Exercise: Among the lines below, restate word for word only those from the line with "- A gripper" through the line with "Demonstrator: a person", with both end lines kept.

═══ Records provided

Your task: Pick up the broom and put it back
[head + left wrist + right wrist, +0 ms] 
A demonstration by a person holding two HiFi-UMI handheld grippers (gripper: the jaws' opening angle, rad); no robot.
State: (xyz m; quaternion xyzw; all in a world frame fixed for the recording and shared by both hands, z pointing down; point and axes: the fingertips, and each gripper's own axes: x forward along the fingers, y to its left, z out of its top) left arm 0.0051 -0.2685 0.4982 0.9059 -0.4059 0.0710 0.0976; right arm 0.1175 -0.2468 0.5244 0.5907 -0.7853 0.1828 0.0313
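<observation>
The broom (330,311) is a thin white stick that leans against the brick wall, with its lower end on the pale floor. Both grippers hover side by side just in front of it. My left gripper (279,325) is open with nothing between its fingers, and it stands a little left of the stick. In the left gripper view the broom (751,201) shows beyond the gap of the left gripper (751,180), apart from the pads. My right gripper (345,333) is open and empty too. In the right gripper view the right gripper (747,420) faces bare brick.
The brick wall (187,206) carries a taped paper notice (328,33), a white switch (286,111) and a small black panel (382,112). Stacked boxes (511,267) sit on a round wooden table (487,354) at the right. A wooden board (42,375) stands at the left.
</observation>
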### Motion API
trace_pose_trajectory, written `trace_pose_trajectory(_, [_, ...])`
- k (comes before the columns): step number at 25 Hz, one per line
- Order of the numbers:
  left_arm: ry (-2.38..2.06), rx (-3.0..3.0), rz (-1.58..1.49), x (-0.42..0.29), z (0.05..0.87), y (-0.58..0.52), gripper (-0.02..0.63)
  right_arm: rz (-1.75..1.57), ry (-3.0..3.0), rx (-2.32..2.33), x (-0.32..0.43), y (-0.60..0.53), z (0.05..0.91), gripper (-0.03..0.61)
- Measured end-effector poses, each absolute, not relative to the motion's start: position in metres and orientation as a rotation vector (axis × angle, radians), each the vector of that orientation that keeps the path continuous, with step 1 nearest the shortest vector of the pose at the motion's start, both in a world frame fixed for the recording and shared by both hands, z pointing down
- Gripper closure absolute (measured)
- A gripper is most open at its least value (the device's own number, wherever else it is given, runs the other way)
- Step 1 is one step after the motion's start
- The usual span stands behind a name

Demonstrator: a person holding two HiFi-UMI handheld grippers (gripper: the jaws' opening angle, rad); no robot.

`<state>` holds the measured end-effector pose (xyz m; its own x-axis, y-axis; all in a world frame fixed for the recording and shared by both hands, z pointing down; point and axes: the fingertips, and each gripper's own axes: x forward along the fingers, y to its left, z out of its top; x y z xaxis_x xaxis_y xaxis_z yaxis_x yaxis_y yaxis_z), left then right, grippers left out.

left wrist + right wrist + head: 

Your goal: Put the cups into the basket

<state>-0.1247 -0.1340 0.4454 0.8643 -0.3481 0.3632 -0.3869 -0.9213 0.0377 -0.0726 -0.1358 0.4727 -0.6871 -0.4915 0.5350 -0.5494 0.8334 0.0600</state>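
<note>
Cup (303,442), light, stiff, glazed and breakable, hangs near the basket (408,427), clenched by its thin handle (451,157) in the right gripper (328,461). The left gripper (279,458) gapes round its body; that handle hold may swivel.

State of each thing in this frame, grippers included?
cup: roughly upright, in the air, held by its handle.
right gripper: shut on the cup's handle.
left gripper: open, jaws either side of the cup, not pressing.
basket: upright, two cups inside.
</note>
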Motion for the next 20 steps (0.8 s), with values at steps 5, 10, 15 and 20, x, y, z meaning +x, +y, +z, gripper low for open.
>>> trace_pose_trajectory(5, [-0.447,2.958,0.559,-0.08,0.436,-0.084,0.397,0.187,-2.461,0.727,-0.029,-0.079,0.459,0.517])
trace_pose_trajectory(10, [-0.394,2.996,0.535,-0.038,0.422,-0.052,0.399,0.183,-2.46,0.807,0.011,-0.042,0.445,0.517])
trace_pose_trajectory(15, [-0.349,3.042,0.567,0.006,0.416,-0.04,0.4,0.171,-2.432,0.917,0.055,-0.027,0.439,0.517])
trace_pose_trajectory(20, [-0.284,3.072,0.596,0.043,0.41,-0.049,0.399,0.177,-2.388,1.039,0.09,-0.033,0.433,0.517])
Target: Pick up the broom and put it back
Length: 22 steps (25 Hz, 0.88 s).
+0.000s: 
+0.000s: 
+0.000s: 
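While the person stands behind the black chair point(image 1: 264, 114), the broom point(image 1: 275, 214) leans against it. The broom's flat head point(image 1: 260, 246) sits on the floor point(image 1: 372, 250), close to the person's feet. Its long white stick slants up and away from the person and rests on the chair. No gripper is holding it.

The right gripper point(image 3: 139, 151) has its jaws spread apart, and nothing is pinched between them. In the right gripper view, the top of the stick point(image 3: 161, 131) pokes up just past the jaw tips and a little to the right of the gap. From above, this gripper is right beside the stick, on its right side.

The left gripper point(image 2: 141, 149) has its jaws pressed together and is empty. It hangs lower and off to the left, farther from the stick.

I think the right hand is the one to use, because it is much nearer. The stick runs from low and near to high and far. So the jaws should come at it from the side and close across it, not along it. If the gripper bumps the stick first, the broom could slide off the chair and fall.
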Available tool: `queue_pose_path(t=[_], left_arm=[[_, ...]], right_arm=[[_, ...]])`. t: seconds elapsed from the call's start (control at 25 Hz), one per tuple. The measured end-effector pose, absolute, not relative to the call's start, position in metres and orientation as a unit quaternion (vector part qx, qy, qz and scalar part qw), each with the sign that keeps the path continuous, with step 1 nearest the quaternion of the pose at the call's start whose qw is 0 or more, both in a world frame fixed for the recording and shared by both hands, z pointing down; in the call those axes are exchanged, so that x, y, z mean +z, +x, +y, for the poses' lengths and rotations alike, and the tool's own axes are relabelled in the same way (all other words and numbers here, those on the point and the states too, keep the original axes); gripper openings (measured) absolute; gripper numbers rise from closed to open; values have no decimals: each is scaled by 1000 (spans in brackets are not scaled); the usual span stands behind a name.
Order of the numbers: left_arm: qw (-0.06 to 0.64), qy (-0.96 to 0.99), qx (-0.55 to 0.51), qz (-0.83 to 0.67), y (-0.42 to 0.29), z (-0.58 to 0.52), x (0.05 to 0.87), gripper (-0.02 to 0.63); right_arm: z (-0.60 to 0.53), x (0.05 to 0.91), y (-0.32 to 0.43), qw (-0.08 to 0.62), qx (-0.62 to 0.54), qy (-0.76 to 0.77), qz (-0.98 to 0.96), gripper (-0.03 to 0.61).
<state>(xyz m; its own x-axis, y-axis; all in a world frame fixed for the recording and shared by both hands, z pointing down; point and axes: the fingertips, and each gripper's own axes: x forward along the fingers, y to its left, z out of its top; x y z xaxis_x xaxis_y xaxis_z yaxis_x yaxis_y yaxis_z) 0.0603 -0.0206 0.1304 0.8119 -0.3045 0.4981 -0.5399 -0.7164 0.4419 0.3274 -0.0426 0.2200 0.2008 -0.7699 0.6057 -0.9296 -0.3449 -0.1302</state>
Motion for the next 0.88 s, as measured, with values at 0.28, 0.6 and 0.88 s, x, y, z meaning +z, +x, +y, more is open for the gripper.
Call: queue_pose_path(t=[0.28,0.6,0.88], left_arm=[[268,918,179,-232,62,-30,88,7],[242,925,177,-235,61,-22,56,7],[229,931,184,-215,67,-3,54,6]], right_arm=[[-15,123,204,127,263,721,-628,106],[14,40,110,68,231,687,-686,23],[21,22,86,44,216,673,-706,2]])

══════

Exercise output:
- A gripper is most open at its least value (the device's own number, wherever else it is given, runs the other way)
- Step 1 is one step after the motion's start
- The usual span stands behind a name

Demonstrator: a person holding two HiFi-UMI handheld grippers (gripper: the jaws' opening angle, rad); no robot.

No additional output is needed.